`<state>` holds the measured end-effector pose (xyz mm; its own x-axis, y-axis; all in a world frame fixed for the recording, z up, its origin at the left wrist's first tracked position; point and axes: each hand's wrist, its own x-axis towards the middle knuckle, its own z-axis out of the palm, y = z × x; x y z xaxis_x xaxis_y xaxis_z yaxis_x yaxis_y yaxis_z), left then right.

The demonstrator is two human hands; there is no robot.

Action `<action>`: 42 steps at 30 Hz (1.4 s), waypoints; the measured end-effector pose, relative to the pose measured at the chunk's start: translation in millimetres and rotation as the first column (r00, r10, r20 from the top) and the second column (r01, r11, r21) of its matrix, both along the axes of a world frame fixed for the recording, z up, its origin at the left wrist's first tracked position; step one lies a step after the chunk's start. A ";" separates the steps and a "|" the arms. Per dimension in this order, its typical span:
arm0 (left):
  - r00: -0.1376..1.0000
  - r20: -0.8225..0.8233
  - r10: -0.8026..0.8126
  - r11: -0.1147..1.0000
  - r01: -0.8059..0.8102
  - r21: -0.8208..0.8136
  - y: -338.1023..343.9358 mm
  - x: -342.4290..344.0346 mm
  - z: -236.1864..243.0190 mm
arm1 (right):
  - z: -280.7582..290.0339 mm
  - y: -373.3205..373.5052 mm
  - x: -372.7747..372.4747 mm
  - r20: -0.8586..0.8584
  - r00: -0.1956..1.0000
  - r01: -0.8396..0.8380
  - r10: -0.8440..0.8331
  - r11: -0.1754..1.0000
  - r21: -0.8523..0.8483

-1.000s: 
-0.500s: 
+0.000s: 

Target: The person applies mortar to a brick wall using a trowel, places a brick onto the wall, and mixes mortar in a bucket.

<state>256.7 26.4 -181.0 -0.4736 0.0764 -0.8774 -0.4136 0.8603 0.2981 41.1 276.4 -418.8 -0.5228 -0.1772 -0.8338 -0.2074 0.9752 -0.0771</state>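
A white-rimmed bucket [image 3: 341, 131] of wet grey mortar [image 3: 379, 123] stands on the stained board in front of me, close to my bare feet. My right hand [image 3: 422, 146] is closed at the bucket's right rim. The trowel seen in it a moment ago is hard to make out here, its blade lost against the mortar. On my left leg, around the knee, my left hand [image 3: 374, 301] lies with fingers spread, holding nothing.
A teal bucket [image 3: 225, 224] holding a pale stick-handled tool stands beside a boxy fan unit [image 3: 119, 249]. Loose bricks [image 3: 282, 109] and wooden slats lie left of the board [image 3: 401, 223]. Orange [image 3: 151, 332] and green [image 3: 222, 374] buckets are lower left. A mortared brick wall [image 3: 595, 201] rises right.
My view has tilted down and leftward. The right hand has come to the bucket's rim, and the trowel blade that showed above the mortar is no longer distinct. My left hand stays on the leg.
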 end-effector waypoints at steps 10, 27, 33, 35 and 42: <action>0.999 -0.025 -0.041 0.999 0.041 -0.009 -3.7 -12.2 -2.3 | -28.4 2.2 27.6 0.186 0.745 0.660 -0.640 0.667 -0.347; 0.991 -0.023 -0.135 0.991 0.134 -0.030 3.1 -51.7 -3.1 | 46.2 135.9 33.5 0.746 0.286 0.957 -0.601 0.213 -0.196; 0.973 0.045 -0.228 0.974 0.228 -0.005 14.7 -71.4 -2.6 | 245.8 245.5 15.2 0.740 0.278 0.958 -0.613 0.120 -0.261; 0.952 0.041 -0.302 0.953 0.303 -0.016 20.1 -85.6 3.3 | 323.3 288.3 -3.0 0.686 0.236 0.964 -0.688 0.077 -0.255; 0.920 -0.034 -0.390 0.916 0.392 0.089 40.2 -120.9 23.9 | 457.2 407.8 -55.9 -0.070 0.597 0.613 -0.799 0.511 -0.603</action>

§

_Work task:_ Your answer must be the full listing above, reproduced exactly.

_Solution for this problem:_
`<state>` holds the measured end-effector pose (xyz mm; its own x-axis, y-axis; all in a world frame fixed for the recording, z up, its origin at the left wrist's first tracked position; point and axes: each hand's wrist, its own x-axis towards the middle knuckle, its own z-axis out of the palm, y = z × x; x y z xaxis_x xaxis_y xaxis_z yaxis_x yaxis_y yaxis_z), left then right.

The demonstrator is two human hands; there is no robot.

Action `<action>`: 42 steps at 30 Hz (1.4 s), waypoints; the measured end-effector pose, relative to the pose measured at the chunk's start: translation in millimetres and rotation as the first column (r00, r10, r20 from the top) and the second column (r01, r11, r21) of its matrix, both along the axes of a world frame fixed for the recording, z up, its origin at the left wrist's first tracked position; step one lies a step after the chunk's start. A ";" separates the steps and a "|" the arms. Per dimension in this order, its typical span:
arm0 (left):
  - r00: -0.1376..1.0000
  - r20: -0.8225..0.8233
  - r10: -0.8026..0.8126
  - r11: -0.1147..1.0000
  - r01: -0.8059..0.8102
  - r21: -0.8208..0.8136
  - y: -338.1023..343.9358 mm
  - x: -342.4290..344.0346 mm
  - z: -236.1864..243.0190 mm
arm1 (right):
  - z: -280.7582..290.0339 mm
  - y: -373.3205..373.5052 mm
  - x: -372.7747..372.4747 mm
  - r20: -0.8586..0.8584
  - r00: -0.1956..1.0000
  - r01: -0.8396..0.8380
  - r10: -0.8440..0.8331
  - r11: -0.1754..1.0000
  - r21: -0.8523..0.8483

-1.000s: 
-0.500s: 
+0.000s: 

Target: The person applies mortar to a brick wall using a trowel, places a brick onto the wall, and mixes mortar in a bucket.

<state>256.7 26.4 -181.0 -0.4736 0.0764 -0.8774 -0.4136 0.8603 0.2981 41.1 276.4 -418.8 -0.5228 -0.1772 -0.8338 -0.2074 0.9752 -0.0771</state>
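A white-rimmed bucket [image 3: 341, 131] of wet grey mortar [image 3: 379, 123] stands on the stained board in front of me, close to my bare feet. My right hand [image 3: 422, 146] is closed at the bucket's right rim. The trowel seen in it a moment ago is hard to make out here, its blade lost against the mortar. On my left leg, around the knee, my left hand [image 3: 374, 301] lies with fingers spread, holding nothing.
A teal bucket [image 3: 225, 224] holding a pale stick-handled tool stands beside a boxy fan unit [image 3: 119, 249]. Loose bricks [image 3: 282, 109] and wooden slats lie left of the board [image 3: 401, 223]. Orange [image 3: 151, 332] and green [image 3: 222, 374] buckets are lower left. A mortared brick wall [image 3: 595, 201] rises right.
My view has tilted down and leftward. The right hand has come to the bucket's rim, and the trowel blade that showed above the mortar is no longer distinct. My left hand stays on the leg.
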 end-effector waypoints at steps 10, 27, 33, 35 and 42: <action>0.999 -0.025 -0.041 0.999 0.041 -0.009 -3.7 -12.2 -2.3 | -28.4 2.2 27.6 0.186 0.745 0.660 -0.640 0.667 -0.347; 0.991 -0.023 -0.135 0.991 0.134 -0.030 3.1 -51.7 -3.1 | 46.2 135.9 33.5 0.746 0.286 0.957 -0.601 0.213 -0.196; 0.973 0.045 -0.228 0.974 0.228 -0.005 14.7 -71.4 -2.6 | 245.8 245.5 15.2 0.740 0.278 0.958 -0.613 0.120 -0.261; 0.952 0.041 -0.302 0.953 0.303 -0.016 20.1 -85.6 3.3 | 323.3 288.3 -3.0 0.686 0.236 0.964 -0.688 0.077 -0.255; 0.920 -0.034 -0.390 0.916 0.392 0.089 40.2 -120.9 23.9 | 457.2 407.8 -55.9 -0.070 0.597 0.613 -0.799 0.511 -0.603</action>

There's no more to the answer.